Beginning in 1969, Mel Fisher spent 5,954 consecutive days searching for the sunken Spanish galleon Nuestra Señora de Atocha. Sixteen years of uncertainty. Sixteen years of financial strain, physical danger, and emotional exhaustion. And yet every morning, Fisher woke his crew with the same joyful declaration: “Today’s the day.”
That phrase reframed everything. Instead of obsessing over if the treasure would be found, Fisher focused on faithful daily work—disciplined searching, refining assumptions, learning from failure, and ending each day “less wrong.” And then, in 1985, it happened. Seventy miles off Key West, Fisher discovered what is now considered the most valuable shipwreck ever recovered—gold, silver, and artifacts worth more than $10 billion today.
Jesus tells a much shorter—but far more demanding—treasure story.
“The kingdom of heaven is like treasure hidden in a field.
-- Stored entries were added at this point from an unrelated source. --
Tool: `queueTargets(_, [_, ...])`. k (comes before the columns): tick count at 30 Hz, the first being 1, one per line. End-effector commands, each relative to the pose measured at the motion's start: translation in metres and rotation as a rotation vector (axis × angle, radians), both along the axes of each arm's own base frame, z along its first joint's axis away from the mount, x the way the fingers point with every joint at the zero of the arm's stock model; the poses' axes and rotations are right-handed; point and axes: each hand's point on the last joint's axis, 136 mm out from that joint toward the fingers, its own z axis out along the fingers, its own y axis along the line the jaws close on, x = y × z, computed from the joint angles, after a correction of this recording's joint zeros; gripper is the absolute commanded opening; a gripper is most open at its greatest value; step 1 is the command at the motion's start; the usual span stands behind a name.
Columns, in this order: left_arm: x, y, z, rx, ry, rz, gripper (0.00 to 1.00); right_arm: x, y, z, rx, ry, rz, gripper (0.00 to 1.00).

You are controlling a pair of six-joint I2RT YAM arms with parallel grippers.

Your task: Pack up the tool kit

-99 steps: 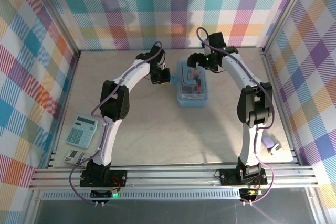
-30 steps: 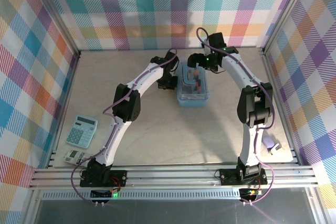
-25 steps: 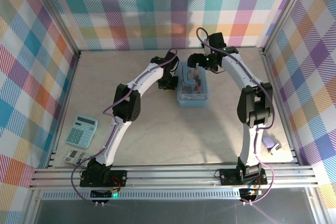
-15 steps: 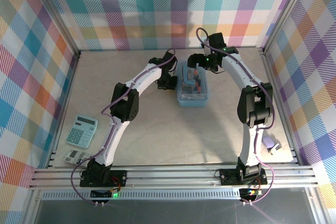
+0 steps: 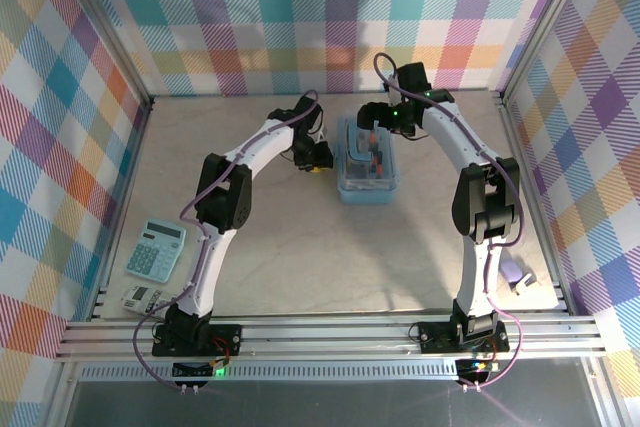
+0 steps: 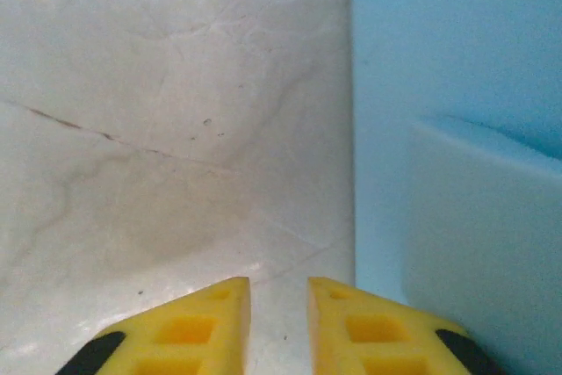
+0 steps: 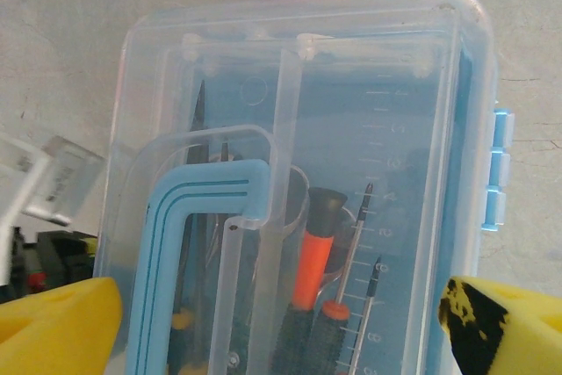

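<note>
Blue case (image 5: 367,175) at far middle of table (image 5: 300,247), lid on, screwdriver (image 7: 309,274) inside. Right gripper (image 7: 279,292) spread wide above lid, one finger at each long side; contact unclear. Left gripper (image 6: 278,292) just left of case, low over table, slightly parted, empty.

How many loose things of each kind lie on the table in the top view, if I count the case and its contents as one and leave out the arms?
Tool case: 1
Calculator: 1
Small white device: 1
Purple and white object: 1
Total: 4
</note>
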Motion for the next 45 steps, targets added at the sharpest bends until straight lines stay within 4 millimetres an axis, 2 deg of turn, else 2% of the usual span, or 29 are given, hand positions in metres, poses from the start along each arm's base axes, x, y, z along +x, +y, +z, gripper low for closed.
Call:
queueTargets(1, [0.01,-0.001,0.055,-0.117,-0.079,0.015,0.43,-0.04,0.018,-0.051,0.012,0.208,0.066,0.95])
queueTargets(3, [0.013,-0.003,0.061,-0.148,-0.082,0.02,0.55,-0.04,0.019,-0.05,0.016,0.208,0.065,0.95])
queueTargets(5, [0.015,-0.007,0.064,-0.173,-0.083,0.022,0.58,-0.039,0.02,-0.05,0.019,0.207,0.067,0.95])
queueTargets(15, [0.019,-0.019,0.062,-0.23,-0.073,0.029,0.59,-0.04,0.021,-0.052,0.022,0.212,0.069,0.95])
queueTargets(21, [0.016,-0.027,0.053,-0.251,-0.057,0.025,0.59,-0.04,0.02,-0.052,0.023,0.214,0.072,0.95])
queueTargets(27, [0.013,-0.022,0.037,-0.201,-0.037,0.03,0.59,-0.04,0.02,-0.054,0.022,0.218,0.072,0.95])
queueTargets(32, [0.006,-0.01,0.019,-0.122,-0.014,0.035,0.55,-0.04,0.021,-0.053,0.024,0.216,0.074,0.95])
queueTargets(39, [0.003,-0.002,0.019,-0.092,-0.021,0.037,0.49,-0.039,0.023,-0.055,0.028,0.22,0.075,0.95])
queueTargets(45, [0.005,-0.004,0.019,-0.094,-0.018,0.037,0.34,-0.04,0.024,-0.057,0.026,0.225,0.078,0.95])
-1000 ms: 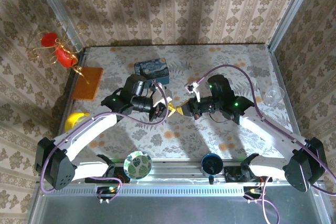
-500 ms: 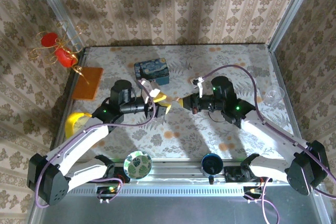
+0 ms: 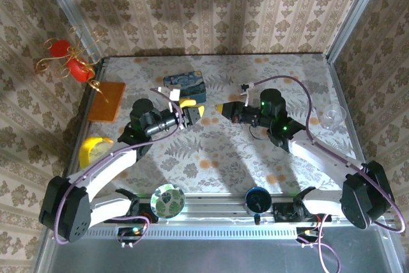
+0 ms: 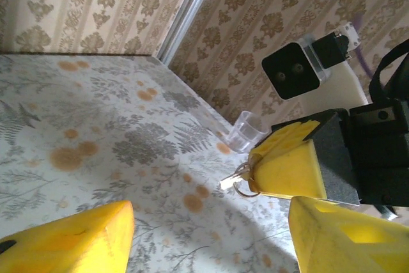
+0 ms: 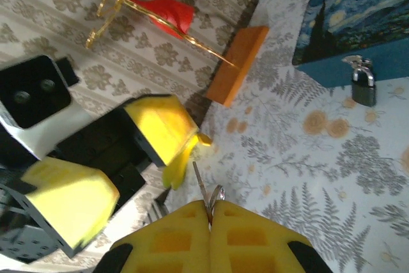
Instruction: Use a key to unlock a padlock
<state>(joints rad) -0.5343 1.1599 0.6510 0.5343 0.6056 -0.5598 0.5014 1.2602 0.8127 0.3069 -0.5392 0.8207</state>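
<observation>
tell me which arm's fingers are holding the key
The right arm's yellow fingers pinch the thin dark metal key; the left arm's fingers stand apart, empty.

The right end effector (image 5: 209,212) is matt yellow plastic with shallow moulded recesses. Pinched in its tips, the key (image 5: 200,183) is thin, bright bare metal. Ahead of it the padlock (image 5: 363,82) gleams, polished silver-grey metal, against the tin (image 5: 358,17) with its smooth painted finish. Below it the tabletop (image 5: 307,158) looks matt and printed.

left arm (image 3: 102,165): jaws apart | right arm (image 3: 323,158): jaws clamped | tips facing
</observation>
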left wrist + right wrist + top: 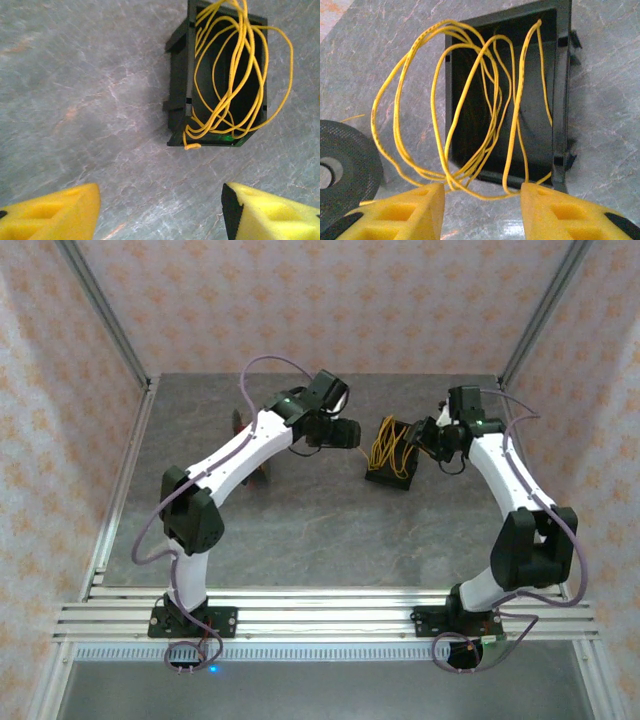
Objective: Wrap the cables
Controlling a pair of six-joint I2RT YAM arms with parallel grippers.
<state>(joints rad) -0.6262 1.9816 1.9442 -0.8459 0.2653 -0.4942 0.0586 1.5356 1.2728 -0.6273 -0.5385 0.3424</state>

When a man found it, he hid it again, and then in his joy went and sold all he had and bought that field.” (Matthew 13:44, NIV)
For Jesus’ original audience, this was not a clever investment analogy. It was an economic shock. A first-century laborer selling everything—land, tools, livelihood, social standing—was making a reckless, irreversible gamble. No diversification. No outside investors. No safety net. Just total conviction that the treasure was worth the cost.
Mel Fisher risked everything for gold that would eventually perish. The man in Jesus’ parable risked everything for a kingdom that would never fade.
That contrast forces a stewardship question I cannot escape.
Years ago, my wife Amy and I withdrew a meaningful portion of our retirement savings to help purchase 150 hectares of land in the foothills of the Transylvanian mountains. The land had quietly served as an underground seminary during communist rule. Along with a few close friends, we felt called to secure it so that it could once again be dedicated—this time legally—to serving impoverished rural families, especially the Roma people. The return we sought was not financial. It was eternal: jobs created, dignity restored, and the hope that some might become friends we will one day greet in eternity.
We did not sell everything. But we sold enough that the sacrifice was real. Our retirement income would be diminished.
As steward investors, we must ask ourselves honestly:
“Are we searching for treasure that merely glitters—or treasure that lasts forever?”
And here is the question that lingers:
“If you were absolutely convinced that God’s kingdom was the greatest treasure available to you, would you joyfully sell everything to obtain it? Are you convinced? Does your portfolio reflect what you know is true?”